Новости

АРКАДИЙ НЕЛИДИН: ТАЙНАЯ МЕЛОДИКА

Автофикшн, поначалу занимавший умы русскоязычных читателей истеричностью переживаний и откровенностью содержания, как и любая вещь, которой становится уже безальтернативно много, в современном контексте начинает восприниматься еще более тяжеловесным, чем классическая проза с разделенными автором и героем. Работа с формальной стороной, тайной мелодикой, постепенно нивелируется в пользу громкости и искренности высказывания. Однако чуткий писатель умеет вывести из этого не только необходимое осмысление, но и обрамленный литературный опыт, в котором за счет стиля выстраивается едва уловимая спасительная дистанция между автором и героем.

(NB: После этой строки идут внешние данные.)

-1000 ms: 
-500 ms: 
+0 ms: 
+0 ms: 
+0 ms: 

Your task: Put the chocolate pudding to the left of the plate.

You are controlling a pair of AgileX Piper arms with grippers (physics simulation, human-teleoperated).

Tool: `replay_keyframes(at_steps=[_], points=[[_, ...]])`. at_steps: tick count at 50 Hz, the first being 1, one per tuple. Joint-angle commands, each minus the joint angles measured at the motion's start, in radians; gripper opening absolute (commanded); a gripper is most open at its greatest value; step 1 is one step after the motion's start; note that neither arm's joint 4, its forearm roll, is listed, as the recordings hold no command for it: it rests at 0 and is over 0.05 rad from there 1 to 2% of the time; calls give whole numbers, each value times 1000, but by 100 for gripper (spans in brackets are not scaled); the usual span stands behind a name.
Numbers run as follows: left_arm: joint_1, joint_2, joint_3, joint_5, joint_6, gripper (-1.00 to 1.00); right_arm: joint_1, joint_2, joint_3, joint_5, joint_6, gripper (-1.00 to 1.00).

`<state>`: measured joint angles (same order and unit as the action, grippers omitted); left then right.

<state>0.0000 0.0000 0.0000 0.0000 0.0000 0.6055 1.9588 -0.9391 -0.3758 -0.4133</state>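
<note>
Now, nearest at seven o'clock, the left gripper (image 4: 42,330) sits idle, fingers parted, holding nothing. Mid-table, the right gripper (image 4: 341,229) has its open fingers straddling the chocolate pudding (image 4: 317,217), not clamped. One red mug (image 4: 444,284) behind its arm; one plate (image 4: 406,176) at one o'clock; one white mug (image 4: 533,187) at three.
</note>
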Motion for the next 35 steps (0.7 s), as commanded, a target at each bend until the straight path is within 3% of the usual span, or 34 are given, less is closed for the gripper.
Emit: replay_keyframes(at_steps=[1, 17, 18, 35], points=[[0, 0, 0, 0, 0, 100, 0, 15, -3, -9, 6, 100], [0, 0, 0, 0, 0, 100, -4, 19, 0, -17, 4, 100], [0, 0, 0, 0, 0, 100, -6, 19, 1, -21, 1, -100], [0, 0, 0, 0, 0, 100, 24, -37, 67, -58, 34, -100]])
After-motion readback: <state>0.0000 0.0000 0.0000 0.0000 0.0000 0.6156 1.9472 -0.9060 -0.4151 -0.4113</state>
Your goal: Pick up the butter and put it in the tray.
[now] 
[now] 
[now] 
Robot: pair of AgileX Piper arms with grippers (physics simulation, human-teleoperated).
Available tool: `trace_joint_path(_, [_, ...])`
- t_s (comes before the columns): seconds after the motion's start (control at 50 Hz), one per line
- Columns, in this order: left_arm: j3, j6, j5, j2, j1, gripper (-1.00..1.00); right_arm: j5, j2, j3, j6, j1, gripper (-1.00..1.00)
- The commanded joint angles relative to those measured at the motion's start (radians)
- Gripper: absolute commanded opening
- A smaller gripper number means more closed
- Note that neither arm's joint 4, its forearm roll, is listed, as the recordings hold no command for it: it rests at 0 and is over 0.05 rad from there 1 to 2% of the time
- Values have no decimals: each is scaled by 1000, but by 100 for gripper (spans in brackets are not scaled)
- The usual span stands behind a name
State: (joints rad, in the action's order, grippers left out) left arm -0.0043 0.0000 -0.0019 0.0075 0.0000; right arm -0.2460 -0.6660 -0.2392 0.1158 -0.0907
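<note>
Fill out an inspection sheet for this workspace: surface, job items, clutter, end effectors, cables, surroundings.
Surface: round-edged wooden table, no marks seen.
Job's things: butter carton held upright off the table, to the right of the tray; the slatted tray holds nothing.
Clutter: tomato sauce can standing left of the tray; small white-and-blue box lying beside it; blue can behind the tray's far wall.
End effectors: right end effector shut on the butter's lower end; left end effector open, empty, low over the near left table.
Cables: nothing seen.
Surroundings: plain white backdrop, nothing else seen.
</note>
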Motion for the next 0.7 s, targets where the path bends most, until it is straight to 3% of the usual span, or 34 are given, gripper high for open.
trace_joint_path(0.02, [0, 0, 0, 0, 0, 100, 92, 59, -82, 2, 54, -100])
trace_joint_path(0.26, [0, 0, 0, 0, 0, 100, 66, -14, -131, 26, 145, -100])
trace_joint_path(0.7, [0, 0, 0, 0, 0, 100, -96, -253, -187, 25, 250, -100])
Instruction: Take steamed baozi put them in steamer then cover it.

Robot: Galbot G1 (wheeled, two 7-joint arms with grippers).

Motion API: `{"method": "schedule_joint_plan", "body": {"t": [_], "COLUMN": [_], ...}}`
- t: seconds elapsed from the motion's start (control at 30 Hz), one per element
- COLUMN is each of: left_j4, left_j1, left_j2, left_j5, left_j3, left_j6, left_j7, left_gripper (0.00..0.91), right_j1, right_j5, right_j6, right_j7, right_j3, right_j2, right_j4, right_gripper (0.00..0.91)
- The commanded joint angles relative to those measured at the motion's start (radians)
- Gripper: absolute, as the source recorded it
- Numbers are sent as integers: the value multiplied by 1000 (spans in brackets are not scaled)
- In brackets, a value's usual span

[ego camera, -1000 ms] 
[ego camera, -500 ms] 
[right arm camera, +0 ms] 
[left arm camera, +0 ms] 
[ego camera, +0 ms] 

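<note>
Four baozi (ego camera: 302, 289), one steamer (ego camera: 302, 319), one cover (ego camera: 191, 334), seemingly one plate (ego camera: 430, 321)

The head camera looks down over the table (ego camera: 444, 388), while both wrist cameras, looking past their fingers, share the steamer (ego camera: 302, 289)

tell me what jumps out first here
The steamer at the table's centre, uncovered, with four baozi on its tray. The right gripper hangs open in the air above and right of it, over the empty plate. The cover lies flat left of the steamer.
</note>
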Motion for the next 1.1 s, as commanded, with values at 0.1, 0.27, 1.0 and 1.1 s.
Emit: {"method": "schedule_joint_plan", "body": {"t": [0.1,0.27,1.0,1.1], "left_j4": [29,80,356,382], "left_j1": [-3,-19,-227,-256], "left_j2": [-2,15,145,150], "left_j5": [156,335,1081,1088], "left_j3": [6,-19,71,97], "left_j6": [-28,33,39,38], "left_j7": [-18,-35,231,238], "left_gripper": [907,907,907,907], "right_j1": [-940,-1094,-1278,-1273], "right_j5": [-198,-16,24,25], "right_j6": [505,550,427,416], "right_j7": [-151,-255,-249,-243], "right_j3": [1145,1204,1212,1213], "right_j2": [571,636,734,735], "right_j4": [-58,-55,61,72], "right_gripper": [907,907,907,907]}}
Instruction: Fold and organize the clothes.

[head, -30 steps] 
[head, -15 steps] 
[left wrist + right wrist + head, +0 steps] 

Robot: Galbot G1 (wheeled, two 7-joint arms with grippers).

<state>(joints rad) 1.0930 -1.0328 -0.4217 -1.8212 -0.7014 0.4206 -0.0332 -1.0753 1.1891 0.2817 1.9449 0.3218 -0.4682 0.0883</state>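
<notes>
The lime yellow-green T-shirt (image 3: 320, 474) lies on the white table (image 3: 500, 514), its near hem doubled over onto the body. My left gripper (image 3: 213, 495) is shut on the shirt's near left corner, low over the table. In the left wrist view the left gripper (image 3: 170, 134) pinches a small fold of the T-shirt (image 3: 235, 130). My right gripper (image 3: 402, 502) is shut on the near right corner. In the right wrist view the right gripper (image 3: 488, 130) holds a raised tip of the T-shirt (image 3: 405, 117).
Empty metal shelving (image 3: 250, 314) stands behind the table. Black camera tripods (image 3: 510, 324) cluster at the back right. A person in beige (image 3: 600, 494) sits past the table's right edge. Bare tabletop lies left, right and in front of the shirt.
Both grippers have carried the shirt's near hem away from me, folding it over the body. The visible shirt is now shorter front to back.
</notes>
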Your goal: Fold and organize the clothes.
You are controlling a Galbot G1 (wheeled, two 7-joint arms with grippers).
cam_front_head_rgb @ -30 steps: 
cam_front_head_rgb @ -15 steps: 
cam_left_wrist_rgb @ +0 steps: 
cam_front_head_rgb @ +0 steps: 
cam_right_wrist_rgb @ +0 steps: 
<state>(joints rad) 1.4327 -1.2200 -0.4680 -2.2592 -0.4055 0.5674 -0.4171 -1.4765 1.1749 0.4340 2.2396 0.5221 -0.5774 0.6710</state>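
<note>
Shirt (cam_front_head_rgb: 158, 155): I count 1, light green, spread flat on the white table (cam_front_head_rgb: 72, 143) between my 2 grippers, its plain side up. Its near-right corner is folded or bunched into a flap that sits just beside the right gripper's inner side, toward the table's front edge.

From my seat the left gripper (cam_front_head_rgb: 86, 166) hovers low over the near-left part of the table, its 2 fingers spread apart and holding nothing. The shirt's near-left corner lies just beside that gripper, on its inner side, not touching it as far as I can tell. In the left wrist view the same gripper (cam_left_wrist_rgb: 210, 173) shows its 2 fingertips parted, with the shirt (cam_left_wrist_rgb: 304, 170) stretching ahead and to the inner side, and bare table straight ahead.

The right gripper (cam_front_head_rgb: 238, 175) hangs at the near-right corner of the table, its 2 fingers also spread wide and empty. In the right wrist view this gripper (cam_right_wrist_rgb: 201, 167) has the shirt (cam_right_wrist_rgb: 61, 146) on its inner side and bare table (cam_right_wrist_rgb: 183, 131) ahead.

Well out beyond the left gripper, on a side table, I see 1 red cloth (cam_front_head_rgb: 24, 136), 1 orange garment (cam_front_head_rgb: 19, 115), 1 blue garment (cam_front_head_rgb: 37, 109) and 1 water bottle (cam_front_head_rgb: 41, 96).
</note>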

Текст Гели Сычевой, будучи формально прямолинейным, исповедальным, умело переворачивает простейший принцип "не рассказывать, а показывать" – много говоря о своих чувствах относительно другого, героиня/авторка ненавязчиво обозначает его несчитываемость.

Расставшись с любимым человеком после двух лет отношений, она остается наедине с обреченностью их общей истории, неприменимостью знаний о нем. Набор предпочтений в еде, писателях, режиссерах оказывается зажатым между воспоминаниями о его присутствии и физиологических особенностях, и совсем уж фантомным "его бабушка глухая, но я никогда ее не видела".

На протяжении большей части текста читателю и героине предстоит мириться с угрожающе большим объемом немого тела, непостижимым, но в то же время отчетливо видимым утонувшим великаном. Контуры его присутствия очерчиваются в каждом дне: похожей одеждой на ком-то, запахом духов или забытой зажигалкой, прижимаемой к груди. Само оформление публикации – запечатленные под текстом изображения вещей, фрагменты переписок и рисунки – призрачные, не всегда понятные стороннему наблюдателю образы – складываются в бережный гербарий. Это мелькание созвучно возникающему голосу бывшего возлюбленного – паре дежурных реплик впроброс и практически случайному ответу на звонок. Достаточно, чтобы все страннее, отчаяннее и правдоподобнее казалась готовность героини любыми способами с ним пересечься.

В рассказе очень точно схвачено чувство неприкаянности: близкий человек, по своей воле ушедший из твоей жизни, обычно ощущается не благодарной памятью о большом совместном путешествии, а зияющим отсутствием на месте, которое он занимал раньше. Лишь знание сопровождает героиню в ее сомнамбулических передвижениях по улицам города. Все ранее важное, сопричастное, остается только "впихнуть в текст, из которого скажут вычеркнуть".

И эта неприкаянность говорения, умело организованная авторкой благодаря чувству композиции и художественным находкам, позволяет создать не портрет персонажа-возлюбленного, а скорее портрет-игру с самой собой, витраж из осколков знаний о различных сферах его и их общей жизни, в работе над которым на самом деле видится лишь тоска по оригиналу, но сам процесс создания способен стать путешествием, устремляющим героиню в новом направлении.